O resultado desse embate entrou para os livros de história: no dia 3 de outubro de 1968, uma batalha campal entre lideranças estudantis da Faculdade de Filosofia e seguidores da organização direitista Comando de Caça aos Comunistas instalados na vizinha Universidade Mackenzie terminou com a morte de um estudante secundarista, três universitários baleados, dezenas de feridos e a depredação da sede da FFLCH.

Mas o maior golpe viria em seguida, com a aposentadoria compulsória, com base no Ato Institucional 5, das vozes mais prestigiadas da faculdade, como José Arthur Giannotti, Emília Viotti da Costa, Octavio Ianni, Florestan Fernandes, Fernando Henrique Cardoso, entre outros.

A FFLCH sofreu uma mudança de perfil. Com a reforma universitária, perdeu os últimos departamentos ainda ligados à área de ciências, fixando-se nas humanidades. Também foi expulsa do ambiente integrador da Maria Antônia para dispersar alunos e professores num conjunto de prédios com 41 mil metros quadrados na Cidade Universitária. Destituída de suas cabeças mais famosas e distante do modelo original, a FFLCH mostrou, nos anos 1970 e 80, que continuava capaz de produzir massa crítica de primeiríssima linha e seguiu como um pólo importante do pensamento acadêmico.

Recentemente, foram aprovados vários projetos temáticos da FAPESP, sob coordenação dos professores da Faculdade de Filosofia, tratando de temas como a filosofia do século 17, filosofia e história da ciência e moral, política e direito. A faculdade que se notabilizou pela efervescência política dos anos 1960 forneceu quadros para o poder após a redemocratização.

Nos anos 1990, com a ascensão do professor de sociologia cassado pelo AI-5, Fernando Henrique Cardoso, à Presidência da República, egressos da FFLCH ocuparam cargos importantes, desde o Ministério da Cultura (Francisco Weffort) à formulação de políticas de educação. A circunstância se repete, com outros nomes, naturalmente, no governo Lula – do porta-voz André Singer ao presidente do Instituto de Pesquisa Econômica Aplicada (IPEA), Glauco Arbix.

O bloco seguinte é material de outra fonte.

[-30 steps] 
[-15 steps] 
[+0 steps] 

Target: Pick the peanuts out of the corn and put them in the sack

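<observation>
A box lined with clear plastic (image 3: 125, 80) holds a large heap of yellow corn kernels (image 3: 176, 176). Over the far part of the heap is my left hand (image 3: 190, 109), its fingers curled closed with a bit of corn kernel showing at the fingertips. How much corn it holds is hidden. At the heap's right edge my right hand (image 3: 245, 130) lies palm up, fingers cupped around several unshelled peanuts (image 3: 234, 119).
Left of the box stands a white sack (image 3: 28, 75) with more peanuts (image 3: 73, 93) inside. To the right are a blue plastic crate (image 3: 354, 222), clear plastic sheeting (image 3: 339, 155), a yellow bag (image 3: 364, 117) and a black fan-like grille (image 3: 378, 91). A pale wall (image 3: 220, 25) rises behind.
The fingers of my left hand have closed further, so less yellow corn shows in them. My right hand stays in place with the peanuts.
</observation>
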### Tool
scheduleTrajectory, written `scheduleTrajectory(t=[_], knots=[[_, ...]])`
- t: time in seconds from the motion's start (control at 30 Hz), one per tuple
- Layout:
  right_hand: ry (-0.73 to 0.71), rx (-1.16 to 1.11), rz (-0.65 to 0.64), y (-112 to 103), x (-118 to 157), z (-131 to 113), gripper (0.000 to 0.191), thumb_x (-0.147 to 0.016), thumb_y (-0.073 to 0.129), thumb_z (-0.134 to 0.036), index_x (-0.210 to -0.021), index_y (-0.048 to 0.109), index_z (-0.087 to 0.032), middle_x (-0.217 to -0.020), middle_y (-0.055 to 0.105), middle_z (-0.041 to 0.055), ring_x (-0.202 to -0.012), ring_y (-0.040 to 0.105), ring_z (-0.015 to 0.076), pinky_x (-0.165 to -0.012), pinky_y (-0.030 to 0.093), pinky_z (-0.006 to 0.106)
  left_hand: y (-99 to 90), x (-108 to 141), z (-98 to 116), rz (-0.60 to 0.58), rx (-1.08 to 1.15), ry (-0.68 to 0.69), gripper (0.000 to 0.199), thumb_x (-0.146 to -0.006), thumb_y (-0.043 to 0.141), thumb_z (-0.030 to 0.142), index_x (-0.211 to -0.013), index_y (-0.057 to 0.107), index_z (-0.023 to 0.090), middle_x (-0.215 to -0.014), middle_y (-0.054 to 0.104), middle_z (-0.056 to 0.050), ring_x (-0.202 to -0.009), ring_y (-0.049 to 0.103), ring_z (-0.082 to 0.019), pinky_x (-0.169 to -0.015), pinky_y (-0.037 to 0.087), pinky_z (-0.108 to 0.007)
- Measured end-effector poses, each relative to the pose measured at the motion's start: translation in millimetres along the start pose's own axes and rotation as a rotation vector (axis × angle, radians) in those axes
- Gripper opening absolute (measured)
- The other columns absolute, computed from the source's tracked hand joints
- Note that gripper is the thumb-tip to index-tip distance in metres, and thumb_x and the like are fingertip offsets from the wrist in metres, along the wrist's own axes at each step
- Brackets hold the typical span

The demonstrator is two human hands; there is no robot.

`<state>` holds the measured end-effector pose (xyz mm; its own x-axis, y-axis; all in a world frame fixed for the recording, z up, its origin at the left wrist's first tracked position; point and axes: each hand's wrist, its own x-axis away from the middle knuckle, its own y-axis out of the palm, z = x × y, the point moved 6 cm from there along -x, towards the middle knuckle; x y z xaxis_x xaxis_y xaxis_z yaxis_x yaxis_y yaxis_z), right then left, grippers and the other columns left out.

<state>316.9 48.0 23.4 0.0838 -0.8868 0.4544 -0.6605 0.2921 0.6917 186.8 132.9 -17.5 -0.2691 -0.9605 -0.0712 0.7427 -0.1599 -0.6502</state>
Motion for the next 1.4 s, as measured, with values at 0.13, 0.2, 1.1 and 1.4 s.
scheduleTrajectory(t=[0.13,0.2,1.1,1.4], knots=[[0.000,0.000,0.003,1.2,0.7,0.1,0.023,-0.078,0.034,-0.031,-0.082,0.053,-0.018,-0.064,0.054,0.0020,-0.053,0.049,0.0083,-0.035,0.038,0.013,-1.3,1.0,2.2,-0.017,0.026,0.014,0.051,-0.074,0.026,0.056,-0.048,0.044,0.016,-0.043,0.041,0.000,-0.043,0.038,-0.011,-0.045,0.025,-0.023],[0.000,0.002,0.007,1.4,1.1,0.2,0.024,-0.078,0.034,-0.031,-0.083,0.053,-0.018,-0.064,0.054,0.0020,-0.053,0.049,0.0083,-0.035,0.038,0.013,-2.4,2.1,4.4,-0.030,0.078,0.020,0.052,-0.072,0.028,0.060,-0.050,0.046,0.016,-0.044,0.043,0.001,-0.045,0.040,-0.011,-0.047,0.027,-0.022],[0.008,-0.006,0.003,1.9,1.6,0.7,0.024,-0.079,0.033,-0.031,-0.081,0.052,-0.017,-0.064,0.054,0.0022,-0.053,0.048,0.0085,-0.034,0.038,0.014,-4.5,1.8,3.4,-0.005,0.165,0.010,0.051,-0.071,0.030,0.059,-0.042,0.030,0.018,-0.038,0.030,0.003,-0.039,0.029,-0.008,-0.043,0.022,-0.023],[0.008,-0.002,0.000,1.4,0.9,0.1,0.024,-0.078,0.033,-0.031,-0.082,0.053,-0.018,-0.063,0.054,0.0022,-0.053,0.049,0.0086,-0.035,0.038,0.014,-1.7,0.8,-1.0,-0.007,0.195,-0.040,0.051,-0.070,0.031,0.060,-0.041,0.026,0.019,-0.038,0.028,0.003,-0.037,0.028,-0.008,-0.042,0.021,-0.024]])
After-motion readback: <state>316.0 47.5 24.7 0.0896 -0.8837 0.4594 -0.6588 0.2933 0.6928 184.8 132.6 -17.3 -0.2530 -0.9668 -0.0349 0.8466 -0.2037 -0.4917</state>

A produção dos mais de 300 alunos de graduação com projetos de iniciação científica abastece uma coleção de livros, batizada de Primeiros Estudos, editada pela própria faculdade. “São trabalhos de qualidade, que orgulham a faculdade”, diz o presidente da Comissão de Pesquisa, Moacyr Novaes. O primeiro volume, publicado em 2001, reúne uma coleção de textos sobre as políticas de industrialização em São Paulo nos anos 1990, coordenado pelo professor de sociologia Glauco Arbix.

O segundo, lançado em 2003, discorre sobre o pensamento de Jean-Paul Sartre. Dos 24 programas de pós-graduação, 16 têm ótimo conceito, sendo que três têm a nota máxima da avaliação da Coordenação de Aperfeiçoamento de Pesssoal de Nível Superior (Capes): Literatura Brasileira, Semiótica e Lingüística Geral, e Sociologia. O rigor metodológico e a curiosidade científica semeados pelas missões européias, como se vê, não perderam o fôlego ao longo dos 70 anos de existência da Faculdade de Filosofia, Letras e Ciências Humanas da USP.